WHAT IS NEEDED - Within the data that follows, set down exactly the lines from the one containing "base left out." through the one containing "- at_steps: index", both ends included.

(Items from a data source)
↓

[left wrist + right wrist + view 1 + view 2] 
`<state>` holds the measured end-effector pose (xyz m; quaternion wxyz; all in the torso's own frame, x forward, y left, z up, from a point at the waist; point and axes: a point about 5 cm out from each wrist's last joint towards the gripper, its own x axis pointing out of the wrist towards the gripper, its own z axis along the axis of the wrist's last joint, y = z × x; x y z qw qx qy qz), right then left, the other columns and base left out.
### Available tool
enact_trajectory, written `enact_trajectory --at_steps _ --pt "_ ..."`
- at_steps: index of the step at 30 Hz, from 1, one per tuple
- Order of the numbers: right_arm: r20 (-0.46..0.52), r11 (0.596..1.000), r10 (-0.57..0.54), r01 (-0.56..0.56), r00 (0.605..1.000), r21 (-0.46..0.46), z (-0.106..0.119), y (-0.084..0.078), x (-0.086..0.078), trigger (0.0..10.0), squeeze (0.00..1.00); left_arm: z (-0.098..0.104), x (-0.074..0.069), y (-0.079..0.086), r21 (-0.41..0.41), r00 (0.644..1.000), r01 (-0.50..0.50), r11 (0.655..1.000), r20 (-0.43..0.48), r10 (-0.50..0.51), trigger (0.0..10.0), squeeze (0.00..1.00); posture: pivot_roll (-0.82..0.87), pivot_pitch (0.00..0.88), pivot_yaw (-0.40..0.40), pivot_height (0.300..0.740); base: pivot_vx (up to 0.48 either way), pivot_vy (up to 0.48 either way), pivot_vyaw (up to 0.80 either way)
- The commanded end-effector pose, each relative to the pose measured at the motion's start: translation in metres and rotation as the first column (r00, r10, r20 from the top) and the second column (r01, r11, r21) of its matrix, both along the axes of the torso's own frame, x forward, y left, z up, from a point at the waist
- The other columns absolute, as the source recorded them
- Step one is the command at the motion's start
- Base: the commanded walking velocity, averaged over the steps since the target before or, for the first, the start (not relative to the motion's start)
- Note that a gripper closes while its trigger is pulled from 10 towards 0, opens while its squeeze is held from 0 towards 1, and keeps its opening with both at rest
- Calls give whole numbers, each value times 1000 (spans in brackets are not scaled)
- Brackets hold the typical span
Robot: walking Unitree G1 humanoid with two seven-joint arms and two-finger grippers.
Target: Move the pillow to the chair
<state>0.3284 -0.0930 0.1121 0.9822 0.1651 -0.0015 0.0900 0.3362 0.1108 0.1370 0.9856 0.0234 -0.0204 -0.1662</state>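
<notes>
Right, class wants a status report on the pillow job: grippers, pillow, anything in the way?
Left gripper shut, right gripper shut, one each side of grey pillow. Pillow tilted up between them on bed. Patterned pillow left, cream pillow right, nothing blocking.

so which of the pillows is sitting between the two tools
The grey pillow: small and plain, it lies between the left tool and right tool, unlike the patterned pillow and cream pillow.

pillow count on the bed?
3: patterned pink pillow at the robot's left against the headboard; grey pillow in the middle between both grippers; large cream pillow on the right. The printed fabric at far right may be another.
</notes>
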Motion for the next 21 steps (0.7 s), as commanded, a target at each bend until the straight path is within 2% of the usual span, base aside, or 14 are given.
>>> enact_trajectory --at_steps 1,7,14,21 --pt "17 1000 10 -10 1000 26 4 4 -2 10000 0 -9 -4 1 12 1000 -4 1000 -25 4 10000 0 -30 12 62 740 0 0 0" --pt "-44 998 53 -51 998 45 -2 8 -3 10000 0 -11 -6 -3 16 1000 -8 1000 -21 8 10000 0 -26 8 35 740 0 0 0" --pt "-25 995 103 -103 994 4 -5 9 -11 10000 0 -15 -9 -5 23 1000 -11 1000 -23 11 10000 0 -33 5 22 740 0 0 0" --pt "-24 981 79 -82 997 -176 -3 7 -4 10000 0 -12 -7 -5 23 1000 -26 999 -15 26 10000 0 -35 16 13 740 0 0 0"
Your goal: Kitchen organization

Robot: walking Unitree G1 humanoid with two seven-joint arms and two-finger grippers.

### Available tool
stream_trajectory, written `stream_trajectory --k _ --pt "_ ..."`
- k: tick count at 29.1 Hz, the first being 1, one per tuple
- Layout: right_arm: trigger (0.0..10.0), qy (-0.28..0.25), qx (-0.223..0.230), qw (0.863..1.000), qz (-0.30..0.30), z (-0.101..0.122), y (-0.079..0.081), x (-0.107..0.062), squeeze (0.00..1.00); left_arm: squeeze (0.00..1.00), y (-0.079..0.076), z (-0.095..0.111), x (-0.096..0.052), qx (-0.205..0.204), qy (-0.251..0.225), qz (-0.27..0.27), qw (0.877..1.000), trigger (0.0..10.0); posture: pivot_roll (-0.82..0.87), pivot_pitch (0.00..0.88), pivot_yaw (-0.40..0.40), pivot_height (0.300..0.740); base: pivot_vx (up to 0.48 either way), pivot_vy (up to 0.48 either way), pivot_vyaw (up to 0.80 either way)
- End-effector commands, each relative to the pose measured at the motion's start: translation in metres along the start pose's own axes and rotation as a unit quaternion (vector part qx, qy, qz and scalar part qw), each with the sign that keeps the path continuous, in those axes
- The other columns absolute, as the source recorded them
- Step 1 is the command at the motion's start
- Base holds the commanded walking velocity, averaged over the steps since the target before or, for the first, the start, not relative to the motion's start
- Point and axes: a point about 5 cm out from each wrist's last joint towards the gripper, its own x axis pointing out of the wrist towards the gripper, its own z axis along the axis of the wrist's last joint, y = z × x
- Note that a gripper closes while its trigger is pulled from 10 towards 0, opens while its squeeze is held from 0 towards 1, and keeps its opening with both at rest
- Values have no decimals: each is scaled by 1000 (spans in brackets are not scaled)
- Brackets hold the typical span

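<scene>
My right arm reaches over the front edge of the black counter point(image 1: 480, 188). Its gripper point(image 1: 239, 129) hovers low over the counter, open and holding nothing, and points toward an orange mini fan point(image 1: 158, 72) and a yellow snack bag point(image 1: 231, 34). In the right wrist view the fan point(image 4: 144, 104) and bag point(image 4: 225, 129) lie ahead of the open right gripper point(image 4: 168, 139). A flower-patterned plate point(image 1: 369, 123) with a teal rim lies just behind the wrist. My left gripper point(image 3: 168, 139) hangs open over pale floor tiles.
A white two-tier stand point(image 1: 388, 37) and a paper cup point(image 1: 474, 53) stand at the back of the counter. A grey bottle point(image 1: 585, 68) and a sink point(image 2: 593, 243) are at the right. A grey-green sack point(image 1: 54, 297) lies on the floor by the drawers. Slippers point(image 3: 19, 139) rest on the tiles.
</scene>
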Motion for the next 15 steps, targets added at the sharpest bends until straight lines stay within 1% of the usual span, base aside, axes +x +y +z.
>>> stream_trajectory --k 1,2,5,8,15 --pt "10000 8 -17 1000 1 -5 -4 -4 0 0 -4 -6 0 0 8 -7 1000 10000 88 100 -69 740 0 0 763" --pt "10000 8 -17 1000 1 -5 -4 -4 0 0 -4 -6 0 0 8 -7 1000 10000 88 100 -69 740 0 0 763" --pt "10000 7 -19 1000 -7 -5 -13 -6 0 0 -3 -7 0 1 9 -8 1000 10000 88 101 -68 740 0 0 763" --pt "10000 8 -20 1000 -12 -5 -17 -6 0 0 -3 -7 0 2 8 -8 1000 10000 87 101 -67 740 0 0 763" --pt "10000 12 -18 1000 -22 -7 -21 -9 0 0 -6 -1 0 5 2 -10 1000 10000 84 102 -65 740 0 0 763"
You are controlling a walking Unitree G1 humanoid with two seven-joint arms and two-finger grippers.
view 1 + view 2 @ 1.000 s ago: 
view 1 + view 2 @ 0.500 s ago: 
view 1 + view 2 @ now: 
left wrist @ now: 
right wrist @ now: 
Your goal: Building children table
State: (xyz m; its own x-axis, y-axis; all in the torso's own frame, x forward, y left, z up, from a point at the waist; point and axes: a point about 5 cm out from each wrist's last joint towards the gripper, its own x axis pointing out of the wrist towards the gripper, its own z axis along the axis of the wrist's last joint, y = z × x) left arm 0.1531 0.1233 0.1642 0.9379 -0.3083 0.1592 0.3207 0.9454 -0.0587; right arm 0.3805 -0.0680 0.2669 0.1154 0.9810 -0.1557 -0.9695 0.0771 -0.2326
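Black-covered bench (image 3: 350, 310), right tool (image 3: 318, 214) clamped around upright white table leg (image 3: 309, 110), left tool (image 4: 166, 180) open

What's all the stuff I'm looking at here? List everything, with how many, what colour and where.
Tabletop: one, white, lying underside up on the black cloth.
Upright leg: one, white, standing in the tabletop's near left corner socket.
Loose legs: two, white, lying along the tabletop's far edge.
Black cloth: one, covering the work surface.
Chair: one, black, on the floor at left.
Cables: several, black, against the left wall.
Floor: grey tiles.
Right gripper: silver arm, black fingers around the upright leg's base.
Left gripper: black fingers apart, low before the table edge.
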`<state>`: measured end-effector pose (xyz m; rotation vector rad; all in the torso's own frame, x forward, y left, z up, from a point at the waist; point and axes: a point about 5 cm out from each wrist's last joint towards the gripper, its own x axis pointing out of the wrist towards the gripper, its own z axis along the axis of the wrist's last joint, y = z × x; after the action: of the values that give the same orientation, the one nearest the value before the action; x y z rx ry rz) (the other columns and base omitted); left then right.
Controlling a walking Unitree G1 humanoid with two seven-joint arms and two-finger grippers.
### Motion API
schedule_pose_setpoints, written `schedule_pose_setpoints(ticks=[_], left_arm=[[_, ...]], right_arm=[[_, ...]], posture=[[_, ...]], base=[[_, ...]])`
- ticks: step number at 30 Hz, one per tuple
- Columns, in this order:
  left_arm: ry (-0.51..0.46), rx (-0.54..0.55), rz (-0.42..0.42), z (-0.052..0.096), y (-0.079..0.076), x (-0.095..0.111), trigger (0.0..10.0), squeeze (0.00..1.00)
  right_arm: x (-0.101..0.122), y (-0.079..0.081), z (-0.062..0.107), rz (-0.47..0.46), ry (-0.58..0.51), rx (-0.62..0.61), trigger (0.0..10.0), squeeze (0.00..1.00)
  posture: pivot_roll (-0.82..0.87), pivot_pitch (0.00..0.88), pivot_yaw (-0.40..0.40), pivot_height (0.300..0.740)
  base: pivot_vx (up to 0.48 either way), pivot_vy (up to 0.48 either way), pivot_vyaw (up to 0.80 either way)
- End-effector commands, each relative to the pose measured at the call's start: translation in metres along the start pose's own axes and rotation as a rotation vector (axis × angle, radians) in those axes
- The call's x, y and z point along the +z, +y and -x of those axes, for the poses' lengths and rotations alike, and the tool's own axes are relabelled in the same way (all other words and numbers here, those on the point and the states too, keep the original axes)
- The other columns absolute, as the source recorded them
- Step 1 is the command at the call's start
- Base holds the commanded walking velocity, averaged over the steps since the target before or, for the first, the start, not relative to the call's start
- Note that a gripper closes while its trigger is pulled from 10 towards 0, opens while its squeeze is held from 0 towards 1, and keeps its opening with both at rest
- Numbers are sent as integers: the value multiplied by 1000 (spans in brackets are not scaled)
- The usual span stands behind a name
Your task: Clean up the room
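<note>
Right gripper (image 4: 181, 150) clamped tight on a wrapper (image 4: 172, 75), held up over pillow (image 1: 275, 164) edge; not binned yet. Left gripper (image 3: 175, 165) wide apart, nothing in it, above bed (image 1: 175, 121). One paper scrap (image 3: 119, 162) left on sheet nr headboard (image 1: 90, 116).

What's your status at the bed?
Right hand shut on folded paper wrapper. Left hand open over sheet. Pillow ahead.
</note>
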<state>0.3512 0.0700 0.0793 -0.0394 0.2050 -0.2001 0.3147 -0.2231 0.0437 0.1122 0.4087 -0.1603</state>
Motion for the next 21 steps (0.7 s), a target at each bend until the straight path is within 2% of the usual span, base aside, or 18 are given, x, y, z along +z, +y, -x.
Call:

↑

WRITTEN REPLY -
`<state>` holds the measured end-effector pose (xyz m; quaternion wxyz; all in the torso's own frame, x forward, y left, z up, from a point at the waist; point and axes: a point about 5 cm out from each wrist's last joint towards the gripper, its own x axis pointing out of the wrist towards the gripper, its own z axis along the axis of the wrist's last joint, y = z × x; x y z qw qx qy qz), right then left, the other columns and base left out.
### Available tool
enact_trajectory, written `enact_trajectory --at_steps _ --pt "_ ..."`
- at_steps: index of the step at 30 Hz, from 1, one per tuple

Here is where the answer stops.